European Fan Fund Administrator Marcin “Alqua” Kłak today announced that Matylda Naczyńska of Poland has been voted the fund’s first winner. She will attend 2023 Eurocon in Uppsala, Sweden.
Although Klak did not release the number of votes received by Naczyńska and the other candidate, James Shields, he said 33 valid votes were cast by fans from eight countries: UK 11; Poland 10; Ireland 4; Germany 2; Spain 2; Sweden 2; Finland 1; USA 1.
There also were 6 invalid votes lacking the voting contribution.
The funds received before subtraction of any fees amounted to 38 EUR, 77 GBP, and 353.62 PLN.
Klak said, “I would also like to thank Claire Brialey and Fionna O’Sullivan who helped me with starting the fund. I also want to express my gratitude to everyone who supported me and EFF till now. If not for the League of Fan Funds, Administrators of TAFF and GUFF, Konflikt Eurocon Team and many fans who donated money and items for the Fan Funds we would not be able to have this race. Please accept my deepest gratitude.”

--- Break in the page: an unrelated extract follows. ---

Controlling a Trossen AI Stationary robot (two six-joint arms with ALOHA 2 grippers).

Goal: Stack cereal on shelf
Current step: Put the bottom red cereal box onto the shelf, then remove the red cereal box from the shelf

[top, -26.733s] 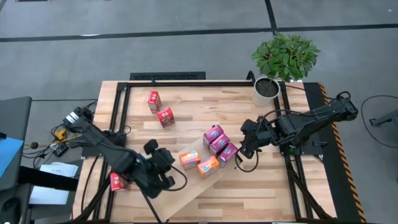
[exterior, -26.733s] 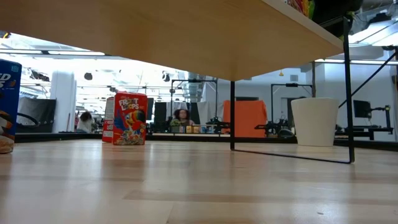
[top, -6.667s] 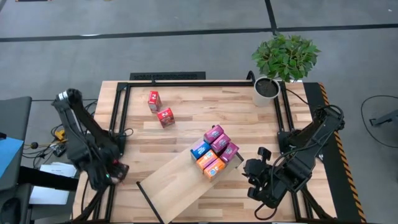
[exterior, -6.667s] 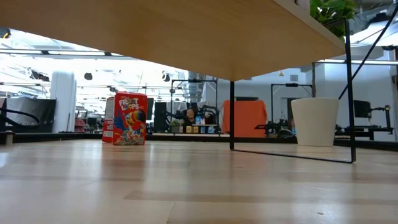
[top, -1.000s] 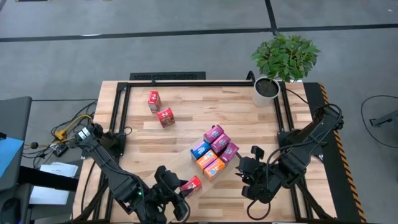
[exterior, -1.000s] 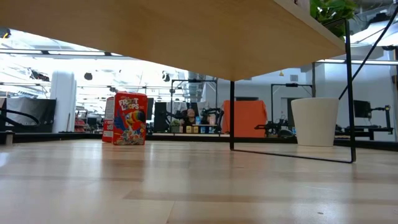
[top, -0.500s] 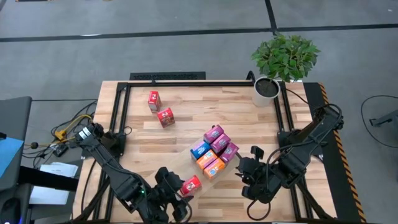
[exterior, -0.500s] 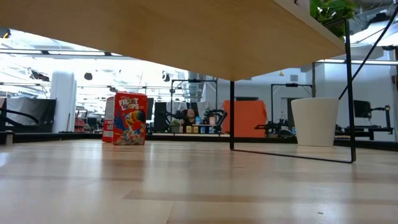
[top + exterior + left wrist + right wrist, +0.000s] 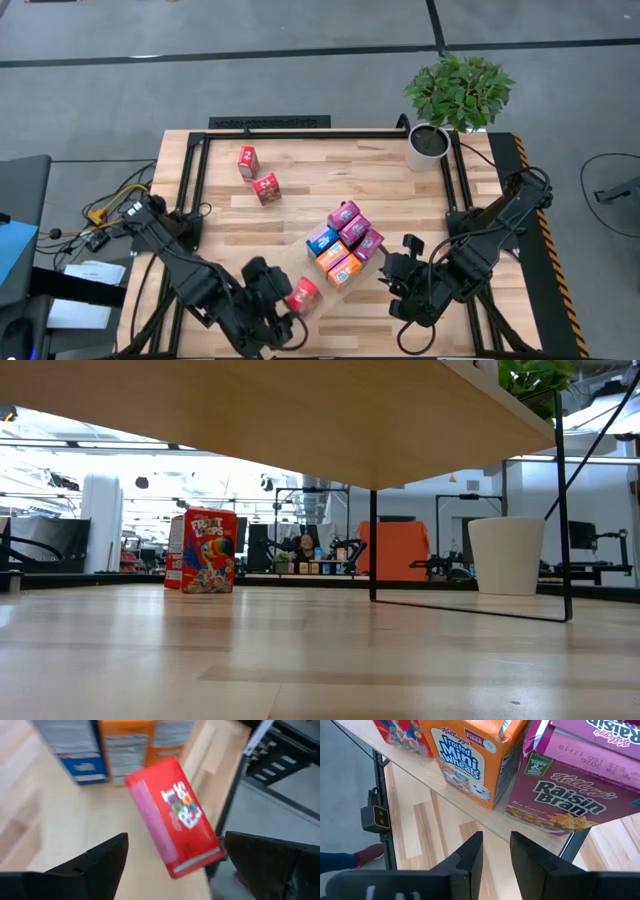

The Harp That Once or Twice, a collection of columns by renowned Irish fanwriter Walt Willis, has been added to the Trans-Atlantic Fan Fund’s library of free downloads. If you enjoy it, a donation to TAFF is a fine way to express your appreciation. All are available in several electronic formats.
“The Harp That Once or Twice” was Walt Willis’s famous column that ran from 1951 to 1969 in four different fanzines: Quandry, Oopsla!, Warhoon and Quark in that order, plus a final return to Warhoon. There were 44 installments, all collected here with the exception of two entire columns and a number of shorter segments within columns that formed part of the serialization of his 1952 US trip report, separately collected as the TAFF ebook The Harp Stateside.
First published as an Ansible Editions ebook for the TAFF site in March 2023. Cover artwork by Atom (Arthur Thomson) for Cry of the Nameless 164 (November 1962). 95,000 words.
From the Introduction
The harp that once through Tara’s halls The soul of music shed, Now hangs as mute on Tara’s walls As if that soul were fled. – Thomas Moore, Irish Melodies
Only the harp. Lovely. Gold glowering light. Girl touched it. Poop of a lovely. Gravy’s rather good fit for a. Golden ship. Erin. The harp that once or twice. – James Joyce, Ulysses
This ebook collects almost every instalment of Walt Willis’s legendary fanzine column “The Harp that Once or Twice”. These columns were widely appreciated for their insight into science fiction and science fiction fandom; for genially engaging humour in strong contrast with the rare intervals of deadly seriousness (such as the polemic on Heinlein and Starship Troopers in the twenty-eighth instalment); for cunningly crafted puns that sometimes didn’t detonate until a second or third reading; and for broad erudition modestly and entertainingly presented. (The learned Instalment 43, “The Rats that Ate the Railroad”, was incorporated almost unchanged into Walt’s professionally published 1969 book about his country, The Improbable Irish as by Walter Bryan.) There has been nothing quite like them in fanzines, before or since. They remain eminently readable today.